● **Problem to work on**: Transcribe exactly every line from the one with "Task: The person" to the last line of the listing below, including both.

● **Given material**:
+++

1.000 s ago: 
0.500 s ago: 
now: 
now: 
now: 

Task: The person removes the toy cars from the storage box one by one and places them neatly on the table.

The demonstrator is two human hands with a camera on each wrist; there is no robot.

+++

● **Exercise answer**:
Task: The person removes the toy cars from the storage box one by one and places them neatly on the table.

The demonstrator is two human hands with a camera on each wrist; there is no robot.

The answer has been fully written out.